Recycling, gardening and hunger relief

Fruit and vegetables will be grown by students

Fruit and vegetables will be grown by students

Come make a difference with recycling, gardening and hunger relief. Mark your calendars for March 20th at 8:30 AM when Mayor Antonio Villaraigosa will join with the students of the Saturn Street Elementary school to celebrate the national Give Back to Grow dedication of  these new community gardens. These 5100 square foot raised gardens will be constructed of recycled asphalt. And once productive, many of the fruits and vegetables grown will be donated to a program for hunger relief facilitated through the First Presbyterian Church.

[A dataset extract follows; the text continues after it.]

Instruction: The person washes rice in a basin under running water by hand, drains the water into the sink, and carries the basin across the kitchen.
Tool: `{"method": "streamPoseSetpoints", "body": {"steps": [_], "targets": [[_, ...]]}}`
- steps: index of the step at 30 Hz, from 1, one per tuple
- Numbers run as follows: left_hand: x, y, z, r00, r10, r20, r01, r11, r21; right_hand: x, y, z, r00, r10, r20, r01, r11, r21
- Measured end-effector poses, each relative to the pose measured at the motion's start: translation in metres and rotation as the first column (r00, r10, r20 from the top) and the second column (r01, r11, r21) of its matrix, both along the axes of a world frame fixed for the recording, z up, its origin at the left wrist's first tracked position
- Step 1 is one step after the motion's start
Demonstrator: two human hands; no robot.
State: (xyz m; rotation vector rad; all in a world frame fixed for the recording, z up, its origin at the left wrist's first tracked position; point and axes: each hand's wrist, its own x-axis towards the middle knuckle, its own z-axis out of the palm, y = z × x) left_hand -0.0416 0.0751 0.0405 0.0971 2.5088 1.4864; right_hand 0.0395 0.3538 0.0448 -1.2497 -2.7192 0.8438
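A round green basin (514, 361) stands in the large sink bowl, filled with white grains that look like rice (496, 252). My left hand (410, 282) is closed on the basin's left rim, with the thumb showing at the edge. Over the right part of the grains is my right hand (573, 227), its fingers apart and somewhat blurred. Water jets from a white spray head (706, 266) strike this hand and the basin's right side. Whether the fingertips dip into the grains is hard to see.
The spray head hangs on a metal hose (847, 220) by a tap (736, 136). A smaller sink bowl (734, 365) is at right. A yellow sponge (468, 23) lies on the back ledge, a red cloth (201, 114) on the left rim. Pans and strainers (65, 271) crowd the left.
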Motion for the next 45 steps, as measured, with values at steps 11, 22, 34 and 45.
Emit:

The Saturn Street Elementary Community Garden will help bring together an awareness of how the fun of growing your own food can blend recycling, gardening and hunger relief into something positive in so many ways. Students will be introduced to the experience of growing and gardening, something altogether missing from the usual formal education. During the event there will be a Give Back to Grow Award presented to one student who has shown outstanding ecological leadership.

Mayor Antonio R. Villaraigosa will also receive a grant check from The Scotts Miracle-Gro Company which made this whole event possible.

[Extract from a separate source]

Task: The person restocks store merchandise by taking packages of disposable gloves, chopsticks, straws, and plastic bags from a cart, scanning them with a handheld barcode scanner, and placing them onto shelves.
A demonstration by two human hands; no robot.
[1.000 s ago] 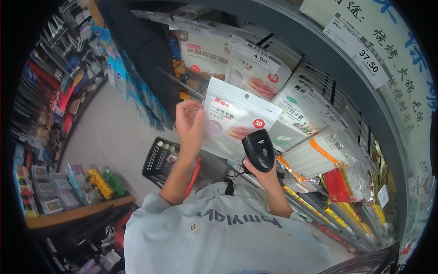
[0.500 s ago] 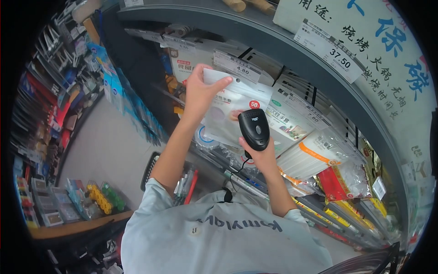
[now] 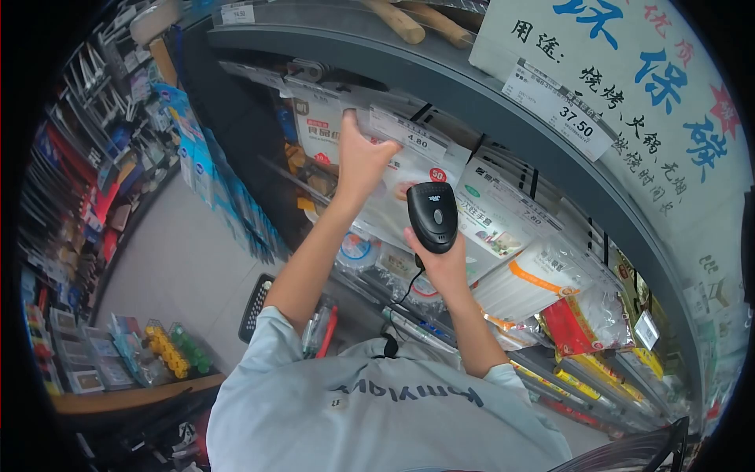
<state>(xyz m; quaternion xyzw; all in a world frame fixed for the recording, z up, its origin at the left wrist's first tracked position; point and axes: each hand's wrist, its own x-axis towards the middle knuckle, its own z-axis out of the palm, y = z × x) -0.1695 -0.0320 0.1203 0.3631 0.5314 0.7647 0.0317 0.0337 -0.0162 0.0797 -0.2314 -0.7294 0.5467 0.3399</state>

There will be entertainment, dignitaries and fun for all who attend. And the raised gardens will put into practice how recycling and gardening can come together to aid in the relief of hunger. Come join in.

And keep your eyes and ears open for future events of this kind. Gardening is a wonderful to help add fresh, healthy food to the world and help others at the same time. If you grow fruits and vegetables in your garden and crops come in all at once — something that frequently happens — consider donating your extras to your local food centers for the hungry. Some places may even be willing to pick up your extra edibles. You can make a difference.